I am basically trying to see the effect of adding a linear term to the conventional quadratic cost function used in the design of LQR controller for a finite horizon, free terminal state, discrete system case. I expect a change in the optimal input policy when I add an additional term in the objective function. But the result with the additional term in cost function is the same as the one with the conventional cost function.

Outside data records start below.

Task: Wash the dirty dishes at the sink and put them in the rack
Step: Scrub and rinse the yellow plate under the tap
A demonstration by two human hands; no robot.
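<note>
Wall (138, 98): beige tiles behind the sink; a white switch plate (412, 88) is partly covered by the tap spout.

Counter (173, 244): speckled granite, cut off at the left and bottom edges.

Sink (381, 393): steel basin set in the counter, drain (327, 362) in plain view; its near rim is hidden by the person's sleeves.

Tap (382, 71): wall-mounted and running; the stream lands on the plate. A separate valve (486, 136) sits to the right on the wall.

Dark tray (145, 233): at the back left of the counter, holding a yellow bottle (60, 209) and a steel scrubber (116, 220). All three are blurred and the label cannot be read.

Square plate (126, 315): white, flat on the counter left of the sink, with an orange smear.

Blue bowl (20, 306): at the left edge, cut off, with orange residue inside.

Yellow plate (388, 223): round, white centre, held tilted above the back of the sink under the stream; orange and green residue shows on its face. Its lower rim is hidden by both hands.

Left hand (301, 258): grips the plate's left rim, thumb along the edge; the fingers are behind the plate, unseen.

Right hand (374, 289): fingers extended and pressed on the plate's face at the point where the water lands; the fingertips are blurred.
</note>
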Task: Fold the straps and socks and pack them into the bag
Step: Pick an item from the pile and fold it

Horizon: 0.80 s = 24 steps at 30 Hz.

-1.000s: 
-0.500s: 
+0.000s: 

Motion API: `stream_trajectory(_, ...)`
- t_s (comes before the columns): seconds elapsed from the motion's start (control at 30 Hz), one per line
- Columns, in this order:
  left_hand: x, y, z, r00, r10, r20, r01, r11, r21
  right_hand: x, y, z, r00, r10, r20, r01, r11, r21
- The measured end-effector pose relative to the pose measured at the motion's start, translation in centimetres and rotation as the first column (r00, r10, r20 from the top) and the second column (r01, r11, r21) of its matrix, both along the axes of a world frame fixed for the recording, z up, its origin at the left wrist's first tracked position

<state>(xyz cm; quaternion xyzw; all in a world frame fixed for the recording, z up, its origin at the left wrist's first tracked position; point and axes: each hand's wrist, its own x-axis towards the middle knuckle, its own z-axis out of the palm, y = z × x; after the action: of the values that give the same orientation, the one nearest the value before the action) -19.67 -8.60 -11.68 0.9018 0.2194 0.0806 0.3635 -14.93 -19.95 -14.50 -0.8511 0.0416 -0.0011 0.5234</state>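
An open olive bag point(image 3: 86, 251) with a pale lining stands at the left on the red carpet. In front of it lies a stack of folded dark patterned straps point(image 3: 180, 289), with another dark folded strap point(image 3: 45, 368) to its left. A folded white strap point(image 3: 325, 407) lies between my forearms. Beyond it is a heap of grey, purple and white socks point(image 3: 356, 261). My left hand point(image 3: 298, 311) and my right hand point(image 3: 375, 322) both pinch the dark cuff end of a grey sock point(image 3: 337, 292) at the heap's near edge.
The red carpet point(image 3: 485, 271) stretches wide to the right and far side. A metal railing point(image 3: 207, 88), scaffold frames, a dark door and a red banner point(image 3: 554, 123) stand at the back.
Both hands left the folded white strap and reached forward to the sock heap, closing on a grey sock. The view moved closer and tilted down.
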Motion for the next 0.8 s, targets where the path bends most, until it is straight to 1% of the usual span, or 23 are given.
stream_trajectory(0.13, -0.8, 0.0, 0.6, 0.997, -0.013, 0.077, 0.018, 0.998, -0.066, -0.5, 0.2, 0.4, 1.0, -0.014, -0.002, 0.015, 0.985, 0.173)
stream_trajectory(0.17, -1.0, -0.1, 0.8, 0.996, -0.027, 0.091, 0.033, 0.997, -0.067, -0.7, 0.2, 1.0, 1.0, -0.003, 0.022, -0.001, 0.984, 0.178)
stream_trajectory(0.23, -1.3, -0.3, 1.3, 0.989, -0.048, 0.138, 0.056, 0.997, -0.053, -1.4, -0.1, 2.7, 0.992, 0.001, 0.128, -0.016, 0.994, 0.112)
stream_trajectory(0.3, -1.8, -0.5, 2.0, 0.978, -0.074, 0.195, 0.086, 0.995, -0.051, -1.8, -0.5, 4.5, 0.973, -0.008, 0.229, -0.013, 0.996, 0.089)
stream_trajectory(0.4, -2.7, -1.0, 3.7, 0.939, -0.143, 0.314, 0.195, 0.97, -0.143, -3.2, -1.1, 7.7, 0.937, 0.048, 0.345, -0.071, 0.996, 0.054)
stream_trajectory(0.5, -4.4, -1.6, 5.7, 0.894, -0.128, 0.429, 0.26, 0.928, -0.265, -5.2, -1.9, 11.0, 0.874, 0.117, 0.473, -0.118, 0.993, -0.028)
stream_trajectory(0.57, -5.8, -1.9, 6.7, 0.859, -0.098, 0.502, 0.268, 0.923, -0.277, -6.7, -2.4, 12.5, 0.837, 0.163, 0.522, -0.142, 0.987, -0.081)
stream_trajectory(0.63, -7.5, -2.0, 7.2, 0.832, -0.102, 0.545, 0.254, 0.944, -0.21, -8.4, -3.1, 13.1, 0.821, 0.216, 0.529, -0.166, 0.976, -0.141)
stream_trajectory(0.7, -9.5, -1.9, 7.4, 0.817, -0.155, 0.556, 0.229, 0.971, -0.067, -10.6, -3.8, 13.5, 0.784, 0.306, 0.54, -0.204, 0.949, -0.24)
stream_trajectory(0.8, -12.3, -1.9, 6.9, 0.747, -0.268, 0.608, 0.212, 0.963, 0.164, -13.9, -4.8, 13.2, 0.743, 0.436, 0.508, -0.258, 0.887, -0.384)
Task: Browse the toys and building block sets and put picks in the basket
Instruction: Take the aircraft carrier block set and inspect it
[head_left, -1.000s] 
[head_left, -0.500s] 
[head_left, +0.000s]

I need to know how to bring out the effect of adding the additional term in the cost function in the expression for optimal control input?
All references I could find only consider the conventional cost function containing z'Qz and the i'Ri term. z is the state vector and i is the control input.
I have explained my approach below:
The discrete time plant model given is \begin{align} z[k+1] &= \Phi z[k] +\Gamma i[k]% + B_{ub}f_{ub}[k] \end{align}
The performance index to be minimized $ J $ with the linear weighing term q[k] in addition to the quadratic terms containing Q and R is given as \begin{align} J &= \dfrac{1}{2} z[N]^T S[N] z[N] + \sum_{i}^{N-1} \left( \dfrac{1}{2} \left[ z[k]^TQz[k] + i[k]^TRi[k] \right]+{\color{red}q_t[k]z[k]}\right) \end{align} S and Q are positive semi definite, R is positive definite. I have highlighted the term I am adding in red.
The final state z[N] is free while the initial state z[0] is fixed. The objective is to minimize J by choosing the optimal control input i[k]. At the final sampling instant N, the optimal performance index is \begin{align} J^*[N] = \dfrac{1}{2} z[N]^T S[N] z[N]. \end{align} For the penultimate time step, the performance index is \begin{align} J[N-1] = \dfrac{1}{2} z[N]^T S[N] z[N] + \left( \dfrac{1}{2} \left( z[N-1]^TQz[N-1] + i[N-1]^TRi[N-1] \right)+{\color{red}q_t[N-1]z[N-1]}\right) \end{align} Substituting for z[N] using the state equation to bring all the terms in the expression to the instant [N-1], \begin{align*} J[N-1] &= \dfrac{1}{2} \left( \Phi z[N-1] +\Gamma i[N-1]\right)^T S[N] \left( \Phi z[N-1] +\Gamma i[N-1]\right) \\&+ \left( \dfrac{1}{2} \left( z[N-1]^TQz[N-1] + i[N-1]^TRi[N-1] \right)+{\color{red}q_t[N-1]z[N-1]}\right) \end{align*} Differentiating with respect to i[N-1] and solving for the optimal control input, \begin{align} i^*[N-1] &= -\left( \Gamma^TS[N]\Gamma+R\right)^{-1}\Gamma^T S[N] \Phi z[N-1]\\ i^*[N-1] &= -K[N-1] z[N-1] \\ \end{align} where the Kalman gain is given by $ k[N-1] = \left( \Gamma^T S[N] \Gamma+R\right)^{-1} \Gamma^T S[N] \Phi $. Substituting the expression for the optimal control input in the PI at [N-1], the optimal PI (performance index) at [N-1] is obtained as \begin{align*} J[N-1] &= \dfrac{1}{2} z[N-1]^T {\color{black} S[N-1] }z[N-1] + {\color{red}q_t[N-1]z[N-1]} \end{align*}
where the time varying state weighing matrix S[N-1] is given by \begin{align*} S[N-1] = \left( \Phi -\Gamma K[N-1]\right)^T S[N] \left( \Phi -\Gamma K[N-1] \right) + Q + K[N-1]^T R K[N-1] \end{align*} From the computed S[N-1], the Kalman gain matrix and hence the optimal control input can be obtained. Since the differentiation operation with respect to input i[N-1] removes the additional weighing term introduced in addition to Q and R, the optimal input $i^* $ does not involve the additional weighing vector $ q_t[k] $.
Let $V_k$ be the value function at time $k$, then from Dynamic programming we get that
$$\min_{u_k}\{V_{k+1}-V_k+\dfrac{1}{2}(z_k^TQz_k+i_k^TRi_k)+q_k^Tz_k\}=0.$$
So, while the expression for the optimal $u_k$ does not change per say from the presence of the linear, the value and the structure of the value function does. In this case, for the HJB equation to be satisfied, the value function should take the form $V_k(z)=z^TS_kz+b_k^Tz$.